C’est celui que l’on a tous en tête au travers des photos de Jacques Henri Lartigue dans sa série de 1913 (voir l’article passionnant et très explicite ci-dessous) sur les voitures de courses.

http://www.galerie-photo.com/voiture-jacques-henri-lartigue-analyse.html

Le sujet se déplaçant à vive allure, les systèmes d’obturation de l’époque ne permettaient pas de figer la course de la voiture, d’ou ce flou cinétique du sujet qui finalement apporte beaucoup à la photo ; la notion de vitesse s’en trouvant accentuée.

De nos jours, les vitesses d’obturation atteignent couramment les 1/2000ème de seconde, et même souvent plus… la photo de J.H Lartigue ne serait plus la même, quel dommage !

Photo: Isabelle gallois

Pour réaliser un beau flou cinétique il faut imposer sa vitesse d’obturation, autrement dit imposer au boîtier une vitesse adaptée à celle du sujet et compatible à l’image que l’on a en tête et que l’on cherche à réaliser. On peut flouter un TGV qui traverse un champ de blé qui lui sera net, de même que l’on peut flouter le déplacement d’un escargot sur une branche (le premier du club photo qui ramène cette photo aura gagné 1kg de cacahuètes) ou encore d’une tartine qui s’éjecte du grille-pain; simplement les paramètres de réglage du trépied d’exposition seront différents. Voir article ci-dessous.

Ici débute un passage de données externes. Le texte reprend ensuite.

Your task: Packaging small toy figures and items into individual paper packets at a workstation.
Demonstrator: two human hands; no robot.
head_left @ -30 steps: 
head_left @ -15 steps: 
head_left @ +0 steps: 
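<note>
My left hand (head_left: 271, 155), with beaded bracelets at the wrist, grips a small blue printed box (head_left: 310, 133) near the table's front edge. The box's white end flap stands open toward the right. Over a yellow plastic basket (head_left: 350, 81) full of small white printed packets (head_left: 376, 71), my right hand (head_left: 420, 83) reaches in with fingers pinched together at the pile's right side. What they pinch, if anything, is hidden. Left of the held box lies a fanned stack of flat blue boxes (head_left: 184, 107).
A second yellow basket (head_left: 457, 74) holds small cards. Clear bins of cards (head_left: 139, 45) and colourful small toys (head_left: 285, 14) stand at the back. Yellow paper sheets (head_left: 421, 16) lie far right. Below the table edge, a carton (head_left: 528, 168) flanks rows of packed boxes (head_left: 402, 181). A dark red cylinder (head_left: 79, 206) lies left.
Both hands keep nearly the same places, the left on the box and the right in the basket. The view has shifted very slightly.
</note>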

http://bcl-clubphoto.fr/?s=tr%C3%A9pied+exposition&submit=Rerchercher

En choisissant le Mode priorité à la vitesse, le choix de celle-ci dépendra donc directement de la vitesse de déplacement du sujet.

Petit détail : Si vous travaillez à moins du 1/60ème de seconde, n’oubliez surtout pas d’utiliser votre trépied.

D’autre part, si l’ensoleillement se montre trop puissant et vous empêche de descendre votre vitesse malgré un diaphragme très fermé et des ISO au plus bas, alors il vous faudra sortir le filtre gris neutre (qui multipliera le temps de pose par son indice).

Qui dit temps de pose long sur un sujet en mouvement, dit utilisation d’un déclencheur à fil ou à distance, afin d’éviter les vibrations du déclenchement manuel.

 

 

 

 

Le flou dit « de filé » :

Il est obtenu par un mouvement délibéré de l’appareil qui suit le sujet au cours de l’exposition. L’appareil bougeant dans l’idéal dans un plan restant perpendiculaire au déplacement du sujet.

L’effet ainsi obtenu permet d’accentuer la notion de vitesse de déplacement en floutant l’arrière fond, qui devient donc un élément important dans l’équilibre de l’image.

Pour travailler au mieux cet arrière plan, on jouera dans la mesure du possible sur la complémentarité des couleurs et la texture des matériaux. On évitera donc les fonds unis ou sans relief.

Le challenge dans ce genre de prise de vue et d’obtenir un sujet qui soit le plus net possible et une régularité dans l’aspect brossé, régulier et sans brisure, du fond.

Pour cela, le mode priorité vitesse s’imposera une fois encore et l’on choisira le mode Autofocus-C chez Nikon ou Al-Servo chez Canon. Pour optimiser la régularité du fond, le trépied sur rotule sera d’une grande aide, les vitesses d’obturations courantes allant du 1/30ème pour une voiture ou moto au 1/8ème pour un piéton.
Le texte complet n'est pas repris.